In English, *apartheid* rapidly developed extended senses. By the 1960s, writers were using *apartheid* metaphorically to describe any system of enforced separation β€” *gender apartheid*, *economic apartheid*, *digital apartheid*. The word had become a universal label for institutionalised exclusion, detached from its South African specifics while still carrying their moral weight.

The Borrowing in Reverse

The linguistic archaeology here runs in an unusual direction. Most English borrowings from Afrikaans are zoological or geographical β€” *aardvark*, *veldt*, *trek*, *springbok* β€” words for things encountered in a landscape that English had no names for. *Apartheid* is different. It names a political system, and it entered English not because English lacked vocabulary for segregation but because the Afrikaans word carried a specificity and a condemnation that no English synonym could match. *Segregation* was too clinical. *Racism* was too broad. *Apartheid* named exactly one thing, and the world needed a word for exactly that thing.
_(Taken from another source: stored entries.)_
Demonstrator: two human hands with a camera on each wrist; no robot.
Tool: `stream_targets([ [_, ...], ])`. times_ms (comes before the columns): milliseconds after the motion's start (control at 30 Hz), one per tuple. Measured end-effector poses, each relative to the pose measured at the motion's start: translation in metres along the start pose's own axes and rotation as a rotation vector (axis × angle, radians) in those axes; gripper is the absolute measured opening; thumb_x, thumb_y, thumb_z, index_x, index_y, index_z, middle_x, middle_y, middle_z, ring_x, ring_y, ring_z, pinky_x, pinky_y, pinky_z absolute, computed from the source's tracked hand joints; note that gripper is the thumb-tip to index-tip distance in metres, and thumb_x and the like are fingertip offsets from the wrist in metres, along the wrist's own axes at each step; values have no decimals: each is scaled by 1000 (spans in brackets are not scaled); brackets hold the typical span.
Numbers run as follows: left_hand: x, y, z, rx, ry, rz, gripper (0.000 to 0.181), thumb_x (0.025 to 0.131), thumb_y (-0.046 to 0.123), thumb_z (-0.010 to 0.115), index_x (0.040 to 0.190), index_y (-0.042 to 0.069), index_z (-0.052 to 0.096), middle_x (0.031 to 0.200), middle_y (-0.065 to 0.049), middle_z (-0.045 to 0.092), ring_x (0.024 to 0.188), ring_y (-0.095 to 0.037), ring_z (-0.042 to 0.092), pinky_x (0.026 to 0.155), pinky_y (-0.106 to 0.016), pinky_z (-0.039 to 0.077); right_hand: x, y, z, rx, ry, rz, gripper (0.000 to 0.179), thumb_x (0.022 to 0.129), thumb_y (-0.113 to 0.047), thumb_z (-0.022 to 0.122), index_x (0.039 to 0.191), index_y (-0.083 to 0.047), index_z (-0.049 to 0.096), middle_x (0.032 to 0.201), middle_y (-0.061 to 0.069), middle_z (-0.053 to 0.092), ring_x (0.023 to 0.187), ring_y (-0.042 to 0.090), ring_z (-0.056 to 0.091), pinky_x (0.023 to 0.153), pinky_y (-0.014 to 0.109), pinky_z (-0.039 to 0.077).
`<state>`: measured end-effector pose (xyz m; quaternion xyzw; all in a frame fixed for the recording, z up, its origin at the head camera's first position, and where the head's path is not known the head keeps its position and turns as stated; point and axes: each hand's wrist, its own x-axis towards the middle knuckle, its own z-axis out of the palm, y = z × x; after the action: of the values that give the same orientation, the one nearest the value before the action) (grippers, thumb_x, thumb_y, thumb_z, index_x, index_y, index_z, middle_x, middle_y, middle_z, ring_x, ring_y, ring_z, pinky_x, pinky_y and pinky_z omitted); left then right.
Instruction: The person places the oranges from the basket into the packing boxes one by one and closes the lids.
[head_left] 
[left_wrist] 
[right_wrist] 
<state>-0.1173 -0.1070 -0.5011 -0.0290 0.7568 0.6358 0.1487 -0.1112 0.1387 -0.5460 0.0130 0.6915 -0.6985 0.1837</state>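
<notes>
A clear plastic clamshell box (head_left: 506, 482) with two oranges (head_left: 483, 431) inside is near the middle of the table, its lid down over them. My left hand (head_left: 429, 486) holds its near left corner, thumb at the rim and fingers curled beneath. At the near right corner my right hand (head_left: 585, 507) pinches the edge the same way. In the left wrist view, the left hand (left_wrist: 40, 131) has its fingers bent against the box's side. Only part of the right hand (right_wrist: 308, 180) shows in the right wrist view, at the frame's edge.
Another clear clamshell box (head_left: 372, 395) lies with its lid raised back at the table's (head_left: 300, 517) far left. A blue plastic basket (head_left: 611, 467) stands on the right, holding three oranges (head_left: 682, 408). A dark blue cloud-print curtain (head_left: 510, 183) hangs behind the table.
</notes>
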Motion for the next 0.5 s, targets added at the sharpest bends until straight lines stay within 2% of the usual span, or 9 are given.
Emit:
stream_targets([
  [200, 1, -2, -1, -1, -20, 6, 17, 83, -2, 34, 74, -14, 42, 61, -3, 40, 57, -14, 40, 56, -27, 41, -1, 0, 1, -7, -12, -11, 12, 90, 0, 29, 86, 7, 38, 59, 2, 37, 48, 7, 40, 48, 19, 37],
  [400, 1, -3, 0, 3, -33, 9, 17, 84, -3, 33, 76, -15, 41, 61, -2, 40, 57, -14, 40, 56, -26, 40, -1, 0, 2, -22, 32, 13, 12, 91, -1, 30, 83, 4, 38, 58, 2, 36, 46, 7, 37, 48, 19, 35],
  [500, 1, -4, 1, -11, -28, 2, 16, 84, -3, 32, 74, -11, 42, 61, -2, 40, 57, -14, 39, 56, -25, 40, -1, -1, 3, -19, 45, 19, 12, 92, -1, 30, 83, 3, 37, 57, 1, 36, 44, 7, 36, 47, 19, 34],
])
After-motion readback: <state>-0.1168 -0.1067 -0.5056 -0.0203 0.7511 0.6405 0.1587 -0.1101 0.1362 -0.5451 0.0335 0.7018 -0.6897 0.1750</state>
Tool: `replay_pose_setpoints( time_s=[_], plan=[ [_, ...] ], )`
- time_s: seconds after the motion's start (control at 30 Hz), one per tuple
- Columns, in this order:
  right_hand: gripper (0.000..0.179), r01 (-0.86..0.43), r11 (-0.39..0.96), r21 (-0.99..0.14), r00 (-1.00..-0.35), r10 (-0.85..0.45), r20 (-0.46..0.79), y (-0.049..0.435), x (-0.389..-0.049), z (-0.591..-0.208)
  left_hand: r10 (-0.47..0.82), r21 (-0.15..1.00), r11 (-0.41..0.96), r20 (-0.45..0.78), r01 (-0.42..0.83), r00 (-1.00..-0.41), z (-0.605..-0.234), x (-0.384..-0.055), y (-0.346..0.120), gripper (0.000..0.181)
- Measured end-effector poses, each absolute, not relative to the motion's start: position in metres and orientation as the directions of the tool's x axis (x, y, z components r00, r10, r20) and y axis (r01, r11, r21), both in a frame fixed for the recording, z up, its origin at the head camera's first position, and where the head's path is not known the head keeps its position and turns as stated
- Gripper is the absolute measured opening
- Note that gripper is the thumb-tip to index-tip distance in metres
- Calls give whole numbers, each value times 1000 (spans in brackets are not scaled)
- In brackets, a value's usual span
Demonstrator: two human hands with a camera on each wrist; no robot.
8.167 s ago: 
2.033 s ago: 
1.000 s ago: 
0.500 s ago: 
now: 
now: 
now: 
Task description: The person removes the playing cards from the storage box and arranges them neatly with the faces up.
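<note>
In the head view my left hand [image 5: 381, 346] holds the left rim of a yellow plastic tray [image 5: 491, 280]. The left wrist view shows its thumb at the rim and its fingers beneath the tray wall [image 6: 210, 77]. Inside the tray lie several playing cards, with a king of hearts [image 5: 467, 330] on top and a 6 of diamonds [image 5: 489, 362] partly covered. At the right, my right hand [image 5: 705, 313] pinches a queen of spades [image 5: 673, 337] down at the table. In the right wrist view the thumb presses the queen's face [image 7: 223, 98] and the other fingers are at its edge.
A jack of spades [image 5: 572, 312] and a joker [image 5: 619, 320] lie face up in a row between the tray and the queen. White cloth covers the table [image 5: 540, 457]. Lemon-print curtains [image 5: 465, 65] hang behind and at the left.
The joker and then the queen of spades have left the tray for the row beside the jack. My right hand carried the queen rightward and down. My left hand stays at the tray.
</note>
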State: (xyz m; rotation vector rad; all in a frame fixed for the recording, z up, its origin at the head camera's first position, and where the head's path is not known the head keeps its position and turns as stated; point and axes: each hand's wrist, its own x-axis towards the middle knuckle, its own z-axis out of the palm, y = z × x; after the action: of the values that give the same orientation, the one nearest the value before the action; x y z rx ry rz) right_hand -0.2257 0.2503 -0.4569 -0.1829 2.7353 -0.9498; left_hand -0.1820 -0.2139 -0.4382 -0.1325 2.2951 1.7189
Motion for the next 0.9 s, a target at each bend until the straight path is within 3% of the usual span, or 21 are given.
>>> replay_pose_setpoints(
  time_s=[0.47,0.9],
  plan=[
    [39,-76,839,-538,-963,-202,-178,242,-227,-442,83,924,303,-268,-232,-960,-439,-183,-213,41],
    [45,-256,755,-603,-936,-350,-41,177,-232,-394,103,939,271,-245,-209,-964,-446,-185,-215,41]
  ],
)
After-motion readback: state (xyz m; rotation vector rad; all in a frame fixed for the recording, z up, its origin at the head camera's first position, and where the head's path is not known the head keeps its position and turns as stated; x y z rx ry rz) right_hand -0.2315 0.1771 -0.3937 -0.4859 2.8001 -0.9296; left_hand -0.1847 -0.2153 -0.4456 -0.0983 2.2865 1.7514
The route of transmission also inverts the usual colonial pattern. Typically, the coloniser's language supplies prestige vocabulary to the colonised. Here, a language born from colonial settlement exported a word back to the imperial centre β€” and that word named the coloniser's own crime. English absorbed it not as a borrowing of admiration but as a borrowing of accusation.

What the Word Carries

Every layer of *apartheid* preserves a contact event. Latin *ad partem* records Roman spatial thinking. French *Γ  part* records Norman-French influence on Dutch. The Cape settlement records the VOC's trade empire. The Afrikaans suffix *-heid* records Germanic morphology surviving in African soil. The global adoption of the untranslated word records the moment when international politics needed a term sharp enough to cut.

The word did not travel along a trade route or arrive with a conquering army. It travelled through news broadcasts, UN resolutions, protest signs, and boycott campaigns. Its vehicle was moral outrage, not commerce. That makes it an unusual kind of loanword β€” one borrowed not because it was useful but because it was necessary.